Purpose: To test the hypothesis that macular choroidal thickness is lower in patients with pseudoexfoliation syndrome (PXS) as compared to healthy control subjects.

Methods: In this cross-sectional, observational study, 38 non-glaucomatous PXS subjects and 37 healthy volunteers were enrolled in a tertiary care Glaucoma Clinic. The macular region was scanned with the enhanced depth imaging (EDI) protocol of a spectral domain optical coherence tomography (SD-OCT) device (Spectralis OCT, Heidelberg Engineering, Heidelberg, Germany). Macular choroidal thickness and volumes were compared in nine sectors of the Early Treatment Diabetic Retinopathy Study (ETDRS) layout profile across the central 3.45 mm zone after manual segmentation of the choroidal thickness. Linear mixed modeling was used to adjust for confounding variables.
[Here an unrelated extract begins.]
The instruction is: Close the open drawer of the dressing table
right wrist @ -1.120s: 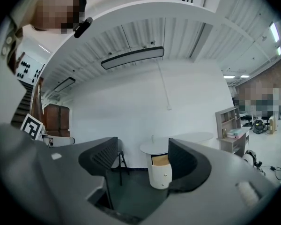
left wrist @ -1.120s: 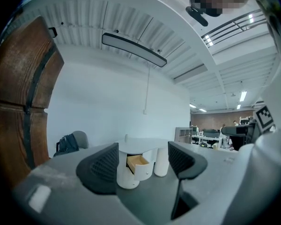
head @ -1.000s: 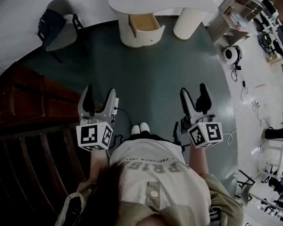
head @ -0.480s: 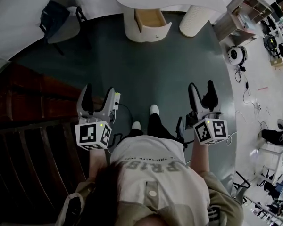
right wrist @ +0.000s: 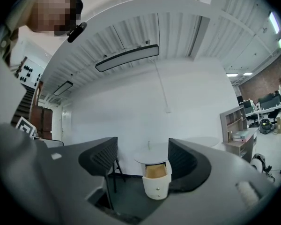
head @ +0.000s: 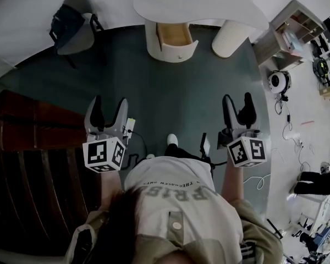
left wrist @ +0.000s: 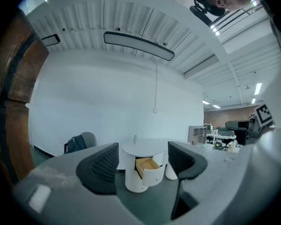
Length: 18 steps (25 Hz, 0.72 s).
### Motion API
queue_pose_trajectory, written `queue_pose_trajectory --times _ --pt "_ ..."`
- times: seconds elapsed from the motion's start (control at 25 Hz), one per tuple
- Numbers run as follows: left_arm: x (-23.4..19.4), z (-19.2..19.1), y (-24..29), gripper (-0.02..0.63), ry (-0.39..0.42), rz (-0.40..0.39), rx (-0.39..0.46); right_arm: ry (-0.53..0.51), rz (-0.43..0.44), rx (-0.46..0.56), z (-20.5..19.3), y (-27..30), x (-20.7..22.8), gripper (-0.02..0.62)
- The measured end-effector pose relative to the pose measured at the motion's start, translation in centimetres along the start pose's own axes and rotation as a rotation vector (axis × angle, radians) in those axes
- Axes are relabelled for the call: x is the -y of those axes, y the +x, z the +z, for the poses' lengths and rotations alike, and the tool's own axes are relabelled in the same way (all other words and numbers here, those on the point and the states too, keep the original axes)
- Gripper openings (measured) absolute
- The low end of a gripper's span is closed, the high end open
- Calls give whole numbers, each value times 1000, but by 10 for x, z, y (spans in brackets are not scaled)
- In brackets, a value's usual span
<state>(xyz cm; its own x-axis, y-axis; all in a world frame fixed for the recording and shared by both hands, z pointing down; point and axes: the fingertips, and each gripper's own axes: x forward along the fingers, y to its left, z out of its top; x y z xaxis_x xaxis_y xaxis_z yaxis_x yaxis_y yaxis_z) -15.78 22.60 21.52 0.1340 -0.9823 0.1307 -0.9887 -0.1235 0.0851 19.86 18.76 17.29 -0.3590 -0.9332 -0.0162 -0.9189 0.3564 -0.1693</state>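
The white dressing table point(head: 209, 3) stands by the far wall on the dark green floor. Its wooden-lined drawer point(head: 174, 36) is pulled out toward me, with a white rounded front point(head: 179, 53). The same drawer point(left wrist: 146, 164) shows between the jaws in the left gripper view, and the drawer point(right wrist: 155, 171) also appears in the right gripper view. My left gripper point(head: 106, 110) and right gripper point(head: 236, 107) are both open and empty, held well short of the table, one on each side of my body.
A grey chair with a dark bag point(head: 71, 26) stands left of the table. A dark wooden stair or railing point(head: 27, 147) fills the left. A shelf unit point(head: 289, 29), a round device point(head: 278, 81) and floor cables point(head: 291, 125) lie to the right.
I have stepped forward toward the dressing table, which now sits nearer in the head view. Both grippers stay open and have moved with me.
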Motion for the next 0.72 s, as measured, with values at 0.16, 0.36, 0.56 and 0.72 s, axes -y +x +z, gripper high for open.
queue_pose_trajectory --times 0.16,0.36,0.56,0.72 --pt "27 10 27 334 -4 15 11 10 19 7 9 19 35 327" --pt "55 13 47 334 -28 46 -2 27 56 -4 14 34 71 327" --pt "72 5 63 334 -15 64 -38 39 55 -29 0 43 105 327" --pt "73 4 74 334 4 75 -67 71 41 -50 -10 47 122 327"
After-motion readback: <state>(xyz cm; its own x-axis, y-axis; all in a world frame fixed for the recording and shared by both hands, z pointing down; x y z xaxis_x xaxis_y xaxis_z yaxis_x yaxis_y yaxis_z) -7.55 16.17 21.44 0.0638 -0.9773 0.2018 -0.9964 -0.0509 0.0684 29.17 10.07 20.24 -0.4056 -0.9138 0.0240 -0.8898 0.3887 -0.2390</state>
Results: Six PXS eyes and 8 control eyes were excluded due to poor image quality leaving 32 PXS and 29 control eyes for final analyses. The average age and axial length of the PXS and control groups were 67.94 ± 7.30 vs 64.86 ± 7.04 and 22.91 ± 0.77 vs 23.24 ± 0.66 mm, respectively, ( P  = 0.10 and 0.20). There was no significant difference in retinal nerve fiber layer (RNFL) thickness between the two groups ( P  = 0.24). The choroidal thickness was significantly lower in the central subfield subfoveal area ( P  = 0.02) and in the inner superior ( P  = 0.03) and inner nasal quadrants ( P  = 0.03) in the PXS group compared to the control group, as was the choroidal volume ( P  = 0.02). No significant difference was found in macular choroidal thickness after adjusting for age, gender, and axial length. While there was a significant negative association between age and central subfield choroidal thickness in the control group ( r  = -0.48, P  = 0.01), this association was not significant in the PXS group ( r  = -0.08, P  = 0.68).

Conclusions: Our findings demonstrate that the choroid does not seem to be significantly altered in PXS eyes. Choroidal thickness changes need to be explored in PXS eyes with glaucoma.